### Task prompt
Return the data below exactly, but only from the line containing "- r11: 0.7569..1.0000" through the line containing "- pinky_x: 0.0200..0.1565", with both of those lines included.

### Data section
-.-.-
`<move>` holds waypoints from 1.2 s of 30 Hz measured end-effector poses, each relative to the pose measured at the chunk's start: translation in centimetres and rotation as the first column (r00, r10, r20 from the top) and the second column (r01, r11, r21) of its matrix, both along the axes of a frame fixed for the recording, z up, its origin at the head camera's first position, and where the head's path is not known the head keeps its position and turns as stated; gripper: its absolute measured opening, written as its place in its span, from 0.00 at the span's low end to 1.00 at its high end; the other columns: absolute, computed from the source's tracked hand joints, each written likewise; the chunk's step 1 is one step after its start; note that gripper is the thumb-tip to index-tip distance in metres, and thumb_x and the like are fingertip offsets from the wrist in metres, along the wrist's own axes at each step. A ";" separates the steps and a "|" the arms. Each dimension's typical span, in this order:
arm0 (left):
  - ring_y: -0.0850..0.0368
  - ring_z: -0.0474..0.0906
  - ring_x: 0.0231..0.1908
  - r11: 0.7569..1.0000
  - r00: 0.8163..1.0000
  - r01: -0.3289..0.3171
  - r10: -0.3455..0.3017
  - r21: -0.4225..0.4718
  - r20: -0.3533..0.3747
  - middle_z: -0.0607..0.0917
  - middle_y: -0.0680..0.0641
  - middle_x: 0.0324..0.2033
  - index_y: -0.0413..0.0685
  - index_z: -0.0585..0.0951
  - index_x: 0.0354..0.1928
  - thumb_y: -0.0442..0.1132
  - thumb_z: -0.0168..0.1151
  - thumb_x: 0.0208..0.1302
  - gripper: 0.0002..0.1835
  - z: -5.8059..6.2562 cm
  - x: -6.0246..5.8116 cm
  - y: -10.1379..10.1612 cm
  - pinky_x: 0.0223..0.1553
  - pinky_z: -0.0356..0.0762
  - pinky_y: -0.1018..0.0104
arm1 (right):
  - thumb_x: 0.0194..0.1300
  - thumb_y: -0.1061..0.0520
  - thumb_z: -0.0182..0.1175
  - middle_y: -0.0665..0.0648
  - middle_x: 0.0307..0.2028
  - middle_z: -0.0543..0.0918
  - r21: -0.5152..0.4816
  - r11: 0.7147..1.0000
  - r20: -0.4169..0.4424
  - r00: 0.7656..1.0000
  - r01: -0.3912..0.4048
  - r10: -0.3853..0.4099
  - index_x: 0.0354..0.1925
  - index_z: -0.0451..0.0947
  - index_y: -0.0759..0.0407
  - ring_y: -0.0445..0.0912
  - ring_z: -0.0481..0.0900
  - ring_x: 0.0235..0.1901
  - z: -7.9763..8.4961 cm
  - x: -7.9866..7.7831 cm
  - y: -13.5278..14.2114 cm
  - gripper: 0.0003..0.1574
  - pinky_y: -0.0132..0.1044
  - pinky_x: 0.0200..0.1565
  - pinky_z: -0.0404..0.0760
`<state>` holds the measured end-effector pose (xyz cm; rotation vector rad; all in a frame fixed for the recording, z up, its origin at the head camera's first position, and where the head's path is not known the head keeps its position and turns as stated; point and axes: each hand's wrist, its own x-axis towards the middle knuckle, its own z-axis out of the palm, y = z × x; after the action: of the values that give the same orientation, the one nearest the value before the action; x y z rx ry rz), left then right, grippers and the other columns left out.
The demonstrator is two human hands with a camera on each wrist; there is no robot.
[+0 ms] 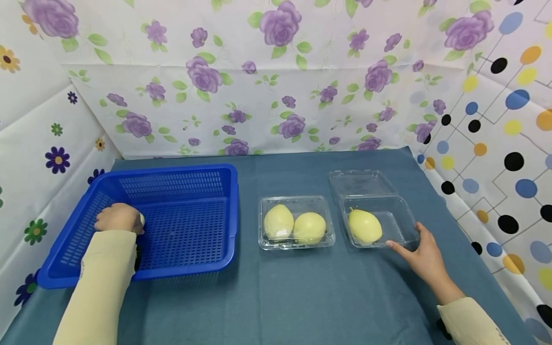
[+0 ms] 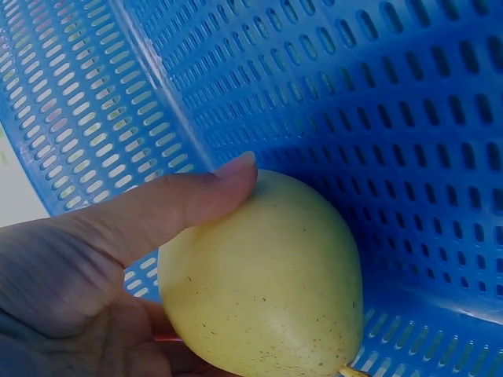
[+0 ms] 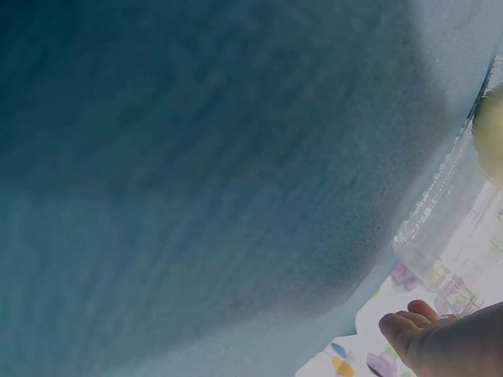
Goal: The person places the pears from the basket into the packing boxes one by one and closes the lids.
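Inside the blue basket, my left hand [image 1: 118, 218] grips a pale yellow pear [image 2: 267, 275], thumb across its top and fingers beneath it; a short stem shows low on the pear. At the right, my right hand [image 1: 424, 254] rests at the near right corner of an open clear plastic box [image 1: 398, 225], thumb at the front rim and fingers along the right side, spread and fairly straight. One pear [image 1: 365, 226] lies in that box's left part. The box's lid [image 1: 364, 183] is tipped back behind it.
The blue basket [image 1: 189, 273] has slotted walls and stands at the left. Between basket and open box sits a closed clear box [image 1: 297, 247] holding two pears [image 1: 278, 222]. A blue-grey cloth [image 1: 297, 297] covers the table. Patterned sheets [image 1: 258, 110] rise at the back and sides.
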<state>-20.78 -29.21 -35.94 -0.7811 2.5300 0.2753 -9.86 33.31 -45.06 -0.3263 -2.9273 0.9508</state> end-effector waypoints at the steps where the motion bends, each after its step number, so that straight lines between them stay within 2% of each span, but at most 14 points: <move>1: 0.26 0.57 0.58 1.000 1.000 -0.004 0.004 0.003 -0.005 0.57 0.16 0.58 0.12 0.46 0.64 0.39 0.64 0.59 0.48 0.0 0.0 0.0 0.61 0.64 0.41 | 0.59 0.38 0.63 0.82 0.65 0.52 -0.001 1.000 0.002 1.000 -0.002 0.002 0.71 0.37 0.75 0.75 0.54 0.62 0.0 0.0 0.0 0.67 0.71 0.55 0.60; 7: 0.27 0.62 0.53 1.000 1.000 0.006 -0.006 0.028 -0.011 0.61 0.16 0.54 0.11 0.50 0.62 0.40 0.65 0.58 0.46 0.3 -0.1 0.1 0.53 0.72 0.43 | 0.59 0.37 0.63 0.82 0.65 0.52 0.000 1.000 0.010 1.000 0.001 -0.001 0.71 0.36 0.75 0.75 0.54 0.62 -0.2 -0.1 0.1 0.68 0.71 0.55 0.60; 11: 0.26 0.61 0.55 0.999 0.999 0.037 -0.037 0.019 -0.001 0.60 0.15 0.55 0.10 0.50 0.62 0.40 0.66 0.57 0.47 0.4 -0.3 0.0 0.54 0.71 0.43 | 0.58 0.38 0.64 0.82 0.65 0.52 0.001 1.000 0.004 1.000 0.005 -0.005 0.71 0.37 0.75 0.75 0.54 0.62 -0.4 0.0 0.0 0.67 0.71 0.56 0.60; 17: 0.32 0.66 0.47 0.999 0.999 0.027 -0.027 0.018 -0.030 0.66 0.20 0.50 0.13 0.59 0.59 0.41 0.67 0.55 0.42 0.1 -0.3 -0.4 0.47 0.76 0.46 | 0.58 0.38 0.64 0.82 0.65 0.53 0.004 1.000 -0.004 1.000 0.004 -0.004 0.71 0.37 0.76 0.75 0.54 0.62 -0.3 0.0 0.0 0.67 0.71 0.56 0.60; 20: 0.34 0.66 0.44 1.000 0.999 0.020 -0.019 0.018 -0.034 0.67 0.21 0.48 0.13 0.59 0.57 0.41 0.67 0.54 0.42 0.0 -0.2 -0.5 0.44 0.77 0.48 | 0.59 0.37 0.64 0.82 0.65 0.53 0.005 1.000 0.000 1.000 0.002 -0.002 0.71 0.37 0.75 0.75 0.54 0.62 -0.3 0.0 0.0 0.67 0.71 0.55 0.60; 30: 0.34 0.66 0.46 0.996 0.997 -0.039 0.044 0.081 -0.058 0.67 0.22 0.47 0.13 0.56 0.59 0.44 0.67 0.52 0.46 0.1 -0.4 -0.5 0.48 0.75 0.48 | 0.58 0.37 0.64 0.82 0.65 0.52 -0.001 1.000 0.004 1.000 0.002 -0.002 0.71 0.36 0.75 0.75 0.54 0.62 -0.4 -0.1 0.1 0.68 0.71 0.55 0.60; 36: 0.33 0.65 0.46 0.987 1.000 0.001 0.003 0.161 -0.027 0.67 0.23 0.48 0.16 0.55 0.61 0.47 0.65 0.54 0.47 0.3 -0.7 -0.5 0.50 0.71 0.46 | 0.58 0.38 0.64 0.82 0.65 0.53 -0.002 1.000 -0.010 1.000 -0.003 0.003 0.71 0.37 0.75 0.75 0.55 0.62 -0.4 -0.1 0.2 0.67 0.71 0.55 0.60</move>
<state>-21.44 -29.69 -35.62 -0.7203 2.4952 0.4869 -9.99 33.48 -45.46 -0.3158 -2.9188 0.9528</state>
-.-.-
### Your response
  - r11: 0.7569..1.0000
  - r00: 0.8163..1.0000
  - r01: -0.3289..0.3171
  - r10: -0.3455..0.3017
  - r21: -0.4225..0.4718
  - r20: -0.3533..0.3747
  - middle_z: -0.0607..0.0917
  - middle_y: -0.0680..0.0641
  - middle_x: 0.0324..0.2033
  - index_y: -0.0413..0.0685
  - index_z: -0.0585..0.0951
  - index_x: 0.0354..0.1928
  - thumb_y: -0.0442..0.1132
  - thumb_z: -0.0168..0.1151
  - thumb_x: 0.0208..0.1302
  - gripper: 0.0002..0.1835
  - z: -5.8059..6.2562 cm
  - x: -6.0246..5.8116 cm
  - y: -10.1379..10.1612 cm
  - pinky_x: 0.0223..0.1553
  - pinky_z: -0.0356..0.0762
  - pinky_y: -0.1018..0.0104
arm1 (right):
  - thumb_x: 0.0194..0.1300
  - thumb_y: -0.1061..0.0520
  - thumb_z: -0.0182..0.1175
  - middle_y: -0.0665..0.0648
  - middle_x: 0.0307..0.2028
  - middle_z: -0.0543..0.0918
  - r21: -0.5152..0.4816
  - r11: 0.7147..1.0000
  - r20: -0.4169..0.4424
  - r00: 0.7656..1.0000
  - r01: -0.3912..0.4048
  - r10: -0.3853..0.4099
  - index_x: 0.0354..0.1925
  - index_z: -0.0451..0.0947
  - index_y: -0.0759..0.0407
  - ring_y: -0.0445..0.0912
  - ring_z: -0.0481..0.0900
  - ring_x: 0.0235..0.1901
  - z: -7.9763..8.4961 cm
  - x: -7.9866..7.7831 cm
  - y: -13.5278..14.2114 cm
  - gripper: 0.0003..0.1574
  - pinky_y: -0.0132..0.1044
  - pinky_x: 0.0200..0.1565

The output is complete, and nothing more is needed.